To me the most disgusting part is that after css offline we'll have
pointless dead caches hanging for indefinite time w/o any chance to get
reused.

> So I think "easy to implement" is misleading. What we really care
> about is "easy to maintain", and this basically excludes any async
> schemes.
>
> As far as synchronous cache teardown goes, I think everything that
> introduces object accounting into the slab hotpaths will also be a
> tough sell.

Agree, so ways #1 and #4 don't seem to be an option.

> Personally, I would prefer the cache merging, where remaining child
> slab pages are moved to the parent's cache on cgroup destruction.

Your point is clear to me and sounds quite reasonable, but I'm afraid
that moving slabs from one active kmem cache to another would be really
difficult to implement, since kmem_cache_free is mostly lock-less. Also
we'll have to intrude into the free fast path to handle concurrent cache
merging. That's why I'm trying to find another way around.

There is another idea that has just sprung into my mind. Actually, it's
based on Way #2, but has one significant difference - dead caches can be
reused. Below goes the full picture.

First, for re-parenting of kmem charges, there will be a kmem context
object per each kmem-enabled memcg. All kmem pages (including slabs)
that are charged to a memcg will point to the context object of the
memcg through the page cgroup, not to the memcg itself as it works now.
When a kmem page is freed, it will be discharged against the memcg of
the context it points to. The context will look like this:

struct memcg_kmem_context {
struct mem_cgroup *memcg; /* owner memcg */
atomic_long_t nr_pages; /* nr pages charged to the memcg
through this context */
struct list_head list; /* list of all memcg's contexts */
};

struct mem_cgroup {
[...]
struct memcg_kmem_context *kmem_ctx;

On memcg offline we'll reparent its context to the parent memcg by
changing the memcg_kmem_context::memcg ptr to the parent so that all
previously allocated objects will be discharged properly against its
parent. Regarding the memcg's caches, no re-parenting is necessary -
we'll just mark them as orphaned (e.g. by clearing memcg_params::memcg).
We won't clear the orphaned caches from root caches'
memcg_params::memcg_caches arrays although we will release the dead
memcg along with its kmemcg_id. The orphaned caches won't have any
references to the dead memcg and therefore won't pin the css.

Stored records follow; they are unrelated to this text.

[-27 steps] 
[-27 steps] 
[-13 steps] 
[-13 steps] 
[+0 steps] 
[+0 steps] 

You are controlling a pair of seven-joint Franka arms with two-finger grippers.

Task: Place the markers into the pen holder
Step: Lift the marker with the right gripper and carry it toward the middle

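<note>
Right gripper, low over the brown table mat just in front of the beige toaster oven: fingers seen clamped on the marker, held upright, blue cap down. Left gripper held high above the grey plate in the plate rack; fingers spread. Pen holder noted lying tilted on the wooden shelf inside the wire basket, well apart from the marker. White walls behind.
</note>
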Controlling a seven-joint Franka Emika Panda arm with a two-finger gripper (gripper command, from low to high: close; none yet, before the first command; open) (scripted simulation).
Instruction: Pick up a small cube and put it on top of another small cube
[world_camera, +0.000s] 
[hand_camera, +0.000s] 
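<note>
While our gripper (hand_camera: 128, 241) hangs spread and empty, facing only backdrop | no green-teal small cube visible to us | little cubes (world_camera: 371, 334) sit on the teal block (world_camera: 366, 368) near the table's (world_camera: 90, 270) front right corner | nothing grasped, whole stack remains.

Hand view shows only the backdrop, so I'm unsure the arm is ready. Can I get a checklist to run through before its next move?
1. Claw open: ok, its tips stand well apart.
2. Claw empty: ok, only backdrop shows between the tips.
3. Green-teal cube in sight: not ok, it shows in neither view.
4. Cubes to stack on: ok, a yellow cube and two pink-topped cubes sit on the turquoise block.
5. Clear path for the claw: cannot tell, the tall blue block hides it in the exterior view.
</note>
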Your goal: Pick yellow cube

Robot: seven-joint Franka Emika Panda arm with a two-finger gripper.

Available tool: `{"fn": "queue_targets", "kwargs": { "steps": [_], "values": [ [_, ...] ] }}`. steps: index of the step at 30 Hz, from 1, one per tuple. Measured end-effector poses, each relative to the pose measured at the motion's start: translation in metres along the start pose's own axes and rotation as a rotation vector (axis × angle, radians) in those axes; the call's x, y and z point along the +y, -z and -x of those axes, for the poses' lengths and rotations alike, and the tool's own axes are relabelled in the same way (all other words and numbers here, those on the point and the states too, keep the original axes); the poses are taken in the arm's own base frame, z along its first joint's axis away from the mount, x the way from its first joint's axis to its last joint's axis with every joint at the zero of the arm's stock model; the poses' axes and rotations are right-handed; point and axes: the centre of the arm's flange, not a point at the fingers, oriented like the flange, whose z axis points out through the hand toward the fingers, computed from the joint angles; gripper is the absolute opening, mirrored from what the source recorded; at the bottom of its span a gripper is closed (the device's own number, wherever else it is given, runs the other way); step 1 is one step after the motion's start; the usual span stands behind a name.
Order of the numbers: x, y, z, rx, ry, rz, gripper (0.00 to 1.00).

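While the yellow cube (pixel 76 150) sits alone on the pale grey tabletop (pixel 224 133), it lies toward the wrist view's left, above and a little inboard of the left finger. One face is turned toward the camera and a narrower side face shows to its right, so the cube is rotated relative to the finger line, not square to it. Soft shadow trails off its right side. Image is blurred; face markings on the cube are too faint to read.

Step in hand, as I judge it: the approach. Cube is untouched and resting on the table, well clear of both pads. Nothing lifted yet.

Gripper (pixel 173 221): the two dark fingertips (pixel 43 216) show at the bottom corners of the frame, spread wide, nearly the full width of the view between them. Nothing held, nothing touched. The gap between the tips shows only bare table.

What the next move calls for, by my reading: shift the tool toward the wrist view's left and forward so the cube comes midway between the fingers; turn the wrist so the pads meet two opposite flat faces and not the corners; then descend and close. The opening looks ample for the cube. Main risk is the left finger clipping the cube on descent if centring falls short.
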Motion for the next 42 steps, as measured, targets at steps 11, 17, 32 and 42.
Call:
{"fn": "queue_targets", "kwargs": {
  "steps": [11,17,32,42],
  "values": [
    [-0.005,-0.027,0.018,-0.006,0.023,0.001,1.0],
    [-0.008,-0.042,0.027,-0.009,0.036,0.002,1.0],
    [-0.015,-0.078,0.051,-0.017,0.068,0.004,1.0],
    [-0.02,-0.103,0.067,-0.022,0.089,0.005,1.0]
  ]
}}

Then, if the kmemcg_id is relocated to another memcg, the new memcg will
just adopt such an orphaned cache and allocate objects from it. Note,
some of the pages the new memcg will be allocating from may be accounted
to the parent of the previous owner memcg.

On vmpressure we will walk over orphaned caches to shrink them and
optionally destroy those of them that become empty.

To sum up what we will have in such a design:
Pros:
- no css pinning: kmem caches just marked orphaned while the kmem
context is re-parented, so that the dead css can go away
- simple teardown procedure on css offline: re-parenting of kmem
contexts would be just changing memcg_kmem_context::memcg while
orphaning the caches is just clearing the pointer to the owner memcg;
since no concurrent allocations from the caches is possible, no
sophisticated synchronizations is needed
- reaping of orphaned caches on vmpressure will look quite natural,
because the caches may be reused at any time
- slab internals independent
Cons:
- objects belonging to different memcgs may be located on the same
slab of the same cache - the slab will be accounted to only one of
the cgroups though; AFAIU we would have the same picture if we moved
slabs from dead cache to its parent
- kmem context objects will hang around until all pages accounted
through them are gone, which may take indefinitely long, but that
shouldn't be a big problem, because their size is rather small.

What do you think about that?

Thank you.

2014-04-21 16:29:32

by Christoph Lameter (Ampere)

[permalink] [raw]

Subject: Re: [RFC] how should we deal with dead memcgs' kmem caches?

On Sun, 20 Apr 2014, Vladimir Davydov wrote:

> * Way #1 - prevent dead kmem caches from caching slabs on free *
>
> We can modify sl[au]b implementation so that it won't cache any objects
> on free if the kmem cache belongs to a dead memcg. Then it'd be enough
> to drain per-cpu pools of all dead kmem caches on css offline - no new
> slabs will be added there on further frees, and the last object will go
> away along with the last slab.

You can call kmem_cache_shrink() to force slab allocators to drop cached
objects after a free.

2014-04-21 17:56:25

by Vladimir Davydov

[permalink] [raw]

Subject: Re: [RFC] how should we deal with dead memcgs' kmem caches?

21.04.2014 20:29, Christoph Lameter:
> On Sun, 20 Apr 2014, Vladimir Davydov wrote:
>
>> * Way #1 - prevent dead kmem caches from caching slabs on free *
>>
>> We can modify sl[au]b implementation so that it won't cache any objects
>> on free if the kmem cache belongs to a dead memcg. Then it'd be enough
>> to drain per-cpu pools of all dead kmem caches on css offline - no new
>> slabs will be added there on further frees, and the last object will go
>> away along with the last slab.
>
> You can call kmem_cache_shrink() to force slab allocators to drop cached
> objects after a free.

Yes, but the question is when and how often should we do that? Calling
it after each kfree would be an overkill, because there may be plenty of
objects in a dead cache. Calling it periodically or on vmpressure is the
first thing that springs to mind - that's covered by "way #2".

Thanks.